▸ **Work task**:
Each line in the entries below that holds the word "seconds" belongs in the answer.

▸ **Given data**:
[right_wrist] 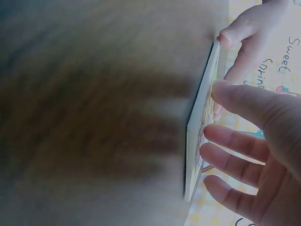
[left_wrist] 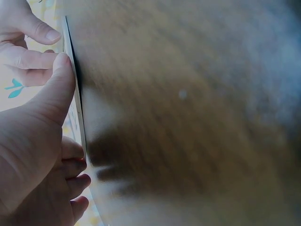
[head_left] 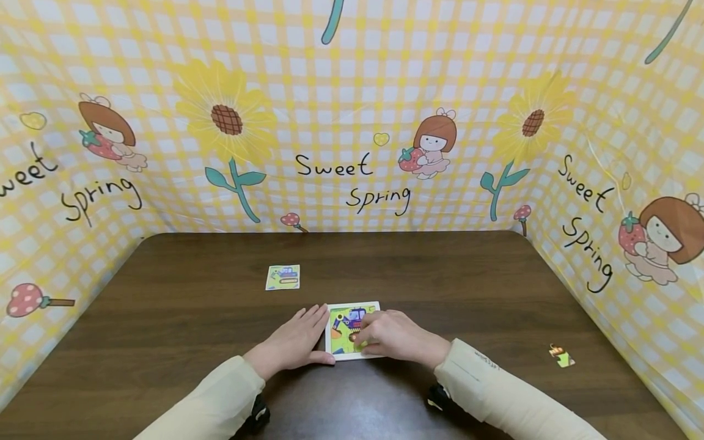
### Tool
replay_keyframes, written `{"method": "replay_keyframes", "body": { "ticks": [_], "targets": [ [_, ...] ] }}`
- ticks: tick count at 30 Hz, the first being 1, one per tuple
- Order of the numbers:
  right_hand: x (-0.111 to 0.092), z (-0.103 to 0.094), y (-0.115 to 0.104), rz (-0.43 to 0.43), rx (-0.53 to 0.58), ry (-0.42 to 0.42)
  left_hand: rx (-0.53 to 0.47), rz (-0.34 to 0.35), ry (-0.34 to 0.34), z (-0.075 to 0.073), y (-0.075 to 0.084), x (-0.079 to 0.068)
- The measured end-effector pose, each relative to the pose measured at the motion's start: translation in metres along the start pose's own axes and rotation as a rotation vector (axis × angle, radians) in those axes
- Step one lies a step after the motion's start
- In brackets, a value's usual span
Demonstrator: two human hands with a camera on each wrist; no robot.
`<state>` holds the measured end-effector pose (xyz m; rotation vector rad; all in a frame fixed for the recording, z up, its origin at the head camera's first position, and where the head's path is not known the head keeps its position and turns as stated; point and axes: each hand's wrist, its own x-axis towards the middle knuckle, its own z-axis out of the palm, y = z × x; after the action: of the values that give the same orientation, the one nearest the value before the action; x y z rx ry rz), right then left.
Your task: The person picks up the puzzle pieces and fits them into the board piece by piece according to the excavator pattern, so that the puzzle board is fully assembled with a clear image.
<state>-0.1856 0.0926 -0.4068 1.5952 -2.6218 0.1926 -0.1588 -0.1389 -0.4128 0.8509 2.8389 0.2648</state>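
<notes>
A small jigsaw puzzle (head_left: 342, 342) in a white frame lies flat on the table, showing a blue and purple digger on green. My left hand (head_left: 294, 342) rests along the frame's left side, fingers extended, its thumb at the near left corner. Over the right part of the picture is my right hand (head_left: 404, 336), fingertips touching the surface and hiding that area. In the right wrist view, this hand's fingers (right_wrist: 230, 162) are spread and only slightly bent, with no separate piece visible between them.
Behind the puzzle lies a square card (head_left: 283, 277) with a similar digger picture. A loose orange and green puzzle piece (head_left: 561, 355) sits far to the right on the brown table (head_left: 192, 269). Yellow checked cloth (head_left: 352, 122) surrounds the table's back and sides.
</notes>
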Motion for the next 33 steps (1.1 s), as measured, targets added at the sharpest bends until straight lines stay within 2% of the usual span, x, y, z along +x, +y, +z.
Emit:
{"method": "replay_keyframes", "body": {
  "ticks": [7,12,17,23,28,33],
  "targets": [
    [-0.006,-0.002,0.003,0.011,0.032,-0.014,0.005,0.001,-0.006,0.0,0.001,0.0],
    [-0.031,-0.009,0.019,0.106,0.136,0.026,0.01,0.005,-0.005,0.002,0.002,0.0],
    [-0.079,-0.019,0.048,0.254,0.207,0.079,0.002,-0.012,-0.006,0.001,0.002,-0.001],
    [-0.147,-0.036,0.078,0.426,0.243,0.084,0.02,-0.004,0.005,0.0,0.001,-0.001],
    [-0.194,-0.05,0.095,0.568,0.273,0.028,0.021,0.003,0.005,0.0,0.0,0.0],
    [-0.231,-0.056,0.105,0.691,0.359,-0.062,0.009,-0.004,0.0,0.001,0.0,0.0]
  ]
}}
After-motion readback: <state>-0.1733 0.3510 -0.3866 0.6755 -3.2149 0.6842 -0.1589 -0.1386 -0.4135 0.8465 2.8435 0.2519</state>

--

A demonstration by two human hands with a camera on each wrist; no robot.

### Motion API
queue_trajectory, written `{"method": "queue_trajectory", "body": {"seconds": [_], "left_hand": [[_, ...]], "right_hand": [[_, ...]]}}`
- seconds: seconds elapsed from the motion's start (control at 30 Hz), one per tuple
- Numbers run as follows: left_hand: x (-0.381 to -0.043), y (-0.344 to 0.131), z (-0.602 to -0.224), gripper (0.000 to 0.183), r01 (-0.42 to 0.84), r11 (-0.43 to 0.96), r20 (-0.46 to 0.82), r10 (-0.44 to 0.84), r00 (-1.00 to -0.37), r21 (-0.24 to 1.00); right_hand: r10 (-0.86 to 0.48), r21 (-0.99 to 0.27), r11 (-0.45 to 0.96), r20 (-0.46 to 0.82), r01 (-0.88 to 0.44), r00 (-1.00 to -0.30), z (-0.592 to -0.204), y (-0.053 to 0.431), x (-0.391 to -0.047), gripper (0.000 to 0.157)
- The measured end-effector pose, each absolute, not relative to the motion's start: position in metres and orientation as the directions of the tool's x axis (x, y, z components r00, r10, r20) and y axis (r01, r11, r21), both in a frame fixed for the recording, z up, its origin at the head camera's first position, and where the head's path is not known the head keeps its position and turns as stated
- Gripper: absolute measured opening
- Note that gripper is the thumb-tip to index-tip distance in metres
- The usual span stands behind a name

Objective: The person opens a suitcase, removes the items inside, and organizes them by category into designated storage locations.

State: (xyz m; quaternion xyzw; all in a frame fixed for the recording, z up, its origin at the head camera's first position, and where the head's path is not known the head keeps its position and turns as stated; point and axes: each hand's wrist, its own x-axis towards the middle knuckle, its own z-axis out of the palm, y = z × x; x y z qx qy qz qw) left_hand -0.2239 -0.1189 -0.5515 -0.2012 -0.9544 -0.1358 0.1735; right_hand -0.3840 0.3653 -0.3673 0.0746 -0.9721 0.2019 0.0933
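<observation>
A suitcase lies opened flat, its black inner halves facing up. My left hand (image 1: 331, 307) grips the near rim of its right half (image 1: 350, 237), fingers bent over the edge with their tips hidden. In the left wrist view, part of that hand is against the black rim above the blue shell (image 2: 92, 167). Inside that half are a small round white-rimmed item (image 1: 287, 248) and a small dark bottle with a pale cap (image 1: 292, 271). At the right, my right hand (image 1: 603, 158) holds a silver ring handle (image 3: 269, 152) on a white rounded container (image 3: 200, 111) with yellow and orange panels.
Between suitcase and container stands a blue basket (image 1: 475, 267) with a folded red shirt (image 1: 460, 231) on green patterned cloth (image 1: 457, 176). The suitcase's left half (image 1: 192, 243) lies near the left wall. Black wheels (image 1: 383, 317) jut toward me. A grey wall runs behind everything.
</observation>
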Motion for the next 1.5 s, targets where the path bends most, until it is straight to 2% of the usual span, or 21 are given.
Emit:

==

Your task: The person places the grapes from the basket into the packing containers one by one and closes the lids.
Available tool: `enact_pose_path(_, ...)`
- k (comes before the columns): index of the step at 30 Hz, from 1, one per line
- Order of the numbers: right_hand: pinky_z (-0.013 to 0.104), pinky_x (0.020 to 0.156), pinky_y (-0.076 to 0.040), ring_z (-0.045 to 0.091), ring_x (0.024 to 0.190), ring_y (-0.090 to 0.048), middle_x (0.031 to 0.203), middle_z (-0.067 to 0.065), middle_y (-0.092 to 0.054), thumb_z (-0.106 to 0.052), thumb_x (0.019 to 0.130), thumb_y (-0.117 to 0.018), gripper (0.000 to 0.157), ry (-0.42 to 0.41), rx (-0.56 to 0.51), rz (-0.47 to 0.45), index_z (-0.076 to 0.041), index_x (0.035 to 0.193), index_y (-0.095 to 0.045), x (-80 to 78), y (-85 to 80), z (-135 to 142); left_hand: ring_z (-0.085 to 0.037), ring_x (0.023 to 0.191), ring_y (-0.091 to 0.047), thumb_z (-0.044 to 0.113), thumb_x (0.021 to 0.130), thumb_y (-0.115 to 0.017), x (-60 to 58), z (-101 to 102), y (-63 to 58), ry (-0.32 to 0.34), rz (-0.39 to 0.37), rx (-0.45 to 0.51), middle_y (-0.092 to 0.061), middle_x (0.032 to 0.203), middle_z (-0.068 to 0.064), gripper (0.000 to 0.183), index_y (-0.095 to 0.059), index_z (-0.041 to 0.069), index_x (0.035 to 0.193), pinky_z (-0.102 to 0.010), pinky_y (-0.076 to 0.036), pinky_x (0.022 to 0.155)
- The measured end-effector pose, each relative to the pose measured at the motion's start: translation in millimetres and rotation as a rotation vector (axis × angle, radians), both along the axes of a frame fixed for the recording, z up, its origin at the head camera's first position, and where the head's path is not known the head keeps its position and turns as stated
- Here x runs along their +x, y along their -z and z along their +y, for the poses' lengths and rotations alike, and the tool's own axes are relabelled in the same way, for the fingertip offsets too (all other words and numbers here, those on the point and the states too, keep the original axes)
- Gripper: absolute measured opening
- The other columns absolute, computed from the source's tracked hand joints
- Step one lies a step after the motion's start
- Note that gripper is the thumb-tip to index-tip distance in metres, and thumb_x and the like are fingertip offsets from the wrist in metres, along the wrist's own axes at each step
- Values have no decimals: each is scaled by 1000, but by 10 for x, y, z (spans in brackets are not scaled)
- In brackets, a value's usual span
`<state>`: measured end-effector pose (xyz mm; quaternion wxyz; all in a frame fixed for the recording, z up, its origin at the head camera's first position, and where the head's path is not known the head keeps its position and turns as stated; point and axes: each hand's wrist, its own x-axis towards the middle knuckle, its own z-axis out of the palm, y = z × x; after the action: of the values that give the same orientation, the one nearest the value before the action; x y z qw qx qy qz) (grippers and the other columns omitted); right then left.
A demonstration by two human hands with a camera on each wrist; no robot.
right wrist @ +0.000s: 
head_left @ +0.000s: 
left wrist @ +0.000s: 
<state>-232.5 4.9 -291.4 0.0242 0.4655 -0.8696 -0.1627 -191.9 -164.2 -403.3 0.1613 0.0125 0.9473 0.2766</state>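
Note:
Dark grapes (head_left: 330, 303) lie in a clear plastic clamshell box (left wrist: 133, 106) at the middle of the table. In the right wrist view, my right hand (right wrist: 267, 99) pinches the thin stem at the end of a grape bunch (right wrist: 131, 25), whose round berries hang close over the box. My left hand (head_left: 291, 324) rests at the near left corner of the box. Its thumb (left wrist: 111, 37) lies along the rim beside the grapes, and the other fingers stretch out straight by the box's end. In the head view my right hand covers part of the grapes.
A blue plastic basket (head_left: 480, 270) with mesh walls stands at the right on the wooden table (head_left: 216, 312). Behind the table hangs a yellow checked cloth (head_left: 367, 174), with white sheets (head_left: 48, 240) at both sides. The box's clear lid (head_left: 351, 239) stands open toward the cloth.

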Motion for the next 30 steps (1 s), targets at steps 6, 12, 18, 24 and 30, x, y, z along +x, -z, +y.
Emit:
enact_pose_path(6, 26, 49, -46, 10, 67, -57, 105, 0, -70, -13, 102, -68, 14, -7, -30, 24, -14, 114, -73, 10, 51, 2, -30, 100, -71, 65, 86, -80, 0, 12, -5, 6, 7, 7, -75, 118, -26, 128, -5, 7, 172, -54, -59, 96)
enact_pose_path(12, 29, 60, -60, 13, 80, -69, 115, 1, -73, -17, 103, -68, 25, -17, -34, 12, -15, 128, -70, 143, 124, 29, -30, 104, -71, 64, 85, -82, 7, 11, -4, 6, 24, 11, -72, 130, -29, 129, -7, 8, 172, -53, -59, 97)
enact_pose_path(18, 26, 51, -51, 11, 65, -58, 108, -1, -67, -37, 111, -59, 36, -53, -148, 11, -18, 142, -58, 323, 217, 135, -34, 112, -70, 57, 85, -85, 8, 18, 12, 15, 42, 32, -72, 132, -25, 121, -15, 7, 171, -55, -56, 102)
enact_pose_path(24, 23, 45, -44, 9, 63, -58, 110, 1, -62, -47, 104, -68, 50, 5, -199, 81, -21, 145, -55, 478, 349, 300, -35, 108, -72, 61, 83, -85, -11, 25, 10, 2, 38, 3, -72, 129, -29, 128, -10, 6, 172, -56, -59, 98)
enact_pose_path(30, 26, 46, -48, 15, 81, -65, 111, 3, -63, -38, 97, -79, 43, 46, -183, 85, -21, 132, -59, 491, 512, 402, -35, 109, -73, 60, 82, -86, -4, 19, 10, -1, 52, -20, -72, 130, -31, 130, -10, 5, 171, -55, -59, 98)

▸ **Finished exercise**:
queue_trajectory, written `{"method": "queue_trajectory", "body": {"seconds": [_], "left_hand": [[_, ...]], "right_hand": [[_, ...]]}}`
- seconds: seconds elapsed from the motion's start (control at 30 Hz), one per tuple

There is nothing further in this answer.